Two plates of linguini later, stretched out on the sofa with a glass of Chianti, watching the Boston Pops Esplanade concert, Clare was beginning to think she ought to look into getting a dog. It was fun having someone to talk to in the kitchen, even if neither Gal nor Bob was a great conversationalist. And seeing them stretched out on the hardwood floor was deeply satisfying. It made her feel English. The Vicar of Dibley crossed with a James Herriot story. Maybe she could get herself one of those canvas coats, and a walking stick. She yawned.

Gal and Bob got up, shook themselves, and walked into the foyer.

“What is it? Do you two want to go out?”

At the word out, both dogs barked. Clare groaned. As she rolled off the sofa, they began to whine and pant, and by the time she joined them in the foyer, their nails were clicking madly on the wooden floor as they jostled each other to be first out the door.

She opened the door to the damp and cold and the dogs bounded out, ran straight to the edge of the sidewalk, turned to look at her, and began barking.

“Shhh! Shhh!” She wrestled on her sneakers and pulled a running shell with reflective stripes over her head. Where had she tossed those leashes? In the kitchen? When she finally stepped out onto the front porch, the Berns ran to her, leaping joyously and barking even louder. “Sssh! It’s nine o’clock, for heaven’s sake. This isn’t the country! I’ve got neighbors.” The dogs promptly sat, tails thumping, looking at her expectantly. “I get the feeling that, unlike me, you two didn’t get enough exercise today. Am I right? C’mon, then, we can walk down to the park. If they haven’t canceled because of the weather, we might even see some fireworks.”
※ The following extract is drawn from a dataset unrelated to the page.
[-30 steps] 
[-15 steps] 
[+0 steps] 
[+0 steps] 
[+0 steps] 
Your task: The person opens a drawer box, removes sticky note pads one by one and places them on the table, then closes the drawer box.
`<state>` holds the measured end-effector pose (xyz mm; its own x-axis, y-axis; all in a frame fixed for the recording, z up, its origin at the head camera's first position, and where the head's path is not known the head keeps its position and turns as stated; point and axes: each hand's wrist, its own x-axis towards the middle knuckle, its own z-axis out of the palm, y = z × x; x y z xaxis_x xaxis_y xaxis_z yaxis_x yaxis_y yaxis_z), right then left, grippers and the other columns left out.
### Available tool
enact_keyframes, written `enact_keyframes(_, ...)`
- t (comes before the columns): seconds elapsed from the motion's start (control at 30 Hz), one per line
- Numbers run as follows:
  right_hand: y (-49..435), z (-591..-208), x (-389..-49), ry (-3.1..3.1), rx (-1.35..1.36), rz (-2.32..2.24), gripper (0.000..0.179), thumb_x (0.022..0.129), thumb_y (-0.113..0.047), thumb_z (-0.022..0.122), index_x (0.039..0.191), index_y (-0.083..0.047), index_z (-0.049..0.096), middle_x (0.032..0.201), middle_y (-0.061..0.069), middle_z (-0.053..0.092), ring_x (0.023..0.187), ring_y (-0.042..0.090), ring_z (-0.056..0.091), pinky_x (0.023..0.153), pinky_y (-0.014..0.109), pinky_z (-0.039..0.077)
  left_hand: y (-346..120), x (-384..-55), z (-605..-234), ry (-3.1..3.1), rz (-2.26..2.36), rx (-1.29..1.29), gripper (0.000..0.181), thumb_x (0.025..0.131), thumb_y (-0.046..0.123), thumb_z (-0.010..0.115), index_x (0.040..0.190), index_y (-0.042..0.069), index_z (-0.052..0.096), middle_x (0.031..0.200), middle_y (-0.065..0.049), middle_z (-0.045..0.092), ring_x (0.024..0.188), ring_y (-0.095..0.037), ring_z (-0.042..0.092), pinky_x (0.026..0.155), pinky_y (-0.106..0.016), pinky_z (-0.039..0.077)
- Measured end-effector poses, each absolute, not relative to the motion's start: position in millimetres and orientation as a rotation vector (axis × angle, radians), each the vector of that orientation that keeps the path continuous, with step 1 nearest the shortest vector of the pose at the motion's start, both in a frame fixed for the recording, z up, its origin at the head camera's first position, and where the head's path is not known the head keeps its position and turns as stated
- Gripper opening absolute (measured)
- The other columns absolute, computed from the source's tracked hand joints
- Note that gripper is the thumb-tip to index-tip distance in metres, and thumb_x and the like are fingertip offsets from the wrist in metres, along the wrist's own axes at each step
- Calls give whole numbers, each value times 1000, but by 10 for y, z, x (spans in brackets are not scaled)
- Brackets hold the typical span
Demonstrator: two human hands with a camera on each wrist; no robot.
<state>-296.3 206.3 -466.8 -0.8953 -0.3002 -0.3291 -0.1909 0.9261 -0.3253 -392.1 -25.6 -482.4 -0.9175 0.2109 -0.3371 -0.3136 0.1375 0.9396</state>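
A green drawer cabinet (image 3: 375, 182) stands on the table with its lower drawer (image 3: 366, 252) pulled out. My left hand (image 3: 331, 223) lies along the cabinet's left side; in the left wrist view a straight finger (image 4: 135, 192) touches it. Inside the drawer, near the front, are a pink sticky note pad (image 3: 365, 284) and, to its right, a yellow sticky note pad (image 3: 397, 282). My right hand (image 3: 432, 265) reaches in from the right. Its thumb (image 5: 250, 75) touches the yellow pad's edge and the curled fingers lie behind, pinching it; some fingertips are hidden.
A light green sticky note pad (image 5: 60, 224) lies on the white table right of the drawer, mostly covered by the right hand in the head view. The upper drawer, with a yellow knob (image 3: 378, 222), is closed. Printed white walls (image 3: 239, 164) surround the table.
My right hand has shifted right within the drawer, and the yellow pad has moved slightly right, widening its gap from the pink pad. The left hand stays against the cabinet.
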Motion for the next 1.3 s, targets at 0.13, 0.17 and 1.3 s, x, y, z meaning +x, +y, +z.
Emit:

Each wrought-iron lamp along Church Street had its own halo, its light a soft glow in the mist. The usually strident sodium orange looked like gaslight, shading the red-white-and-blue bunting, flickering over the slick leaves rustling in nearby trees. The dogs had fallen silent as soon as Clare had led them out on the leashes, and she could hear far-off noises amplified in the developing fog. There were few people on the sidewalks at this hour. Clare would hear footsteps clicking and someone would emerge from the mist, smile or look startled, and then vanish behind her. It might have been unnerving if she had been alone, but walking behind two large and well-behaved dogs made it a genteel adventure, like strolling through Victorian London. She added Sherlock Holmes to her list of English images.

They crossed Main Street, turned down Mill, and continued toward Riverside Park. As they got closer, she could hear distant voices in a current of many conversations. A flicker of excitement made her smile. The fireworks must still be on. She picked up her pace, hurrying past shabby shops and mill offices whose brick facades were the color of old blood in the dark.

From the abandoned textile mill on its left to the decrepit pulping mill on its right, the park was set off from the street by almost half a mile of high iron-rail fencing. The central entrance, which had marked the start of the race this afternoon, had a wide ornate gate overtopped by a wrought-iron arch, the whole fixture a monument to the prosperity that had vanished from the area after World War II. It was that gate she was shooting for, but she had scarcely passed the textile mill when the first muffled thud sounded somewhere over the river and she saw a dazzle of green light. A chorus of oohs and aahs came from inside the park.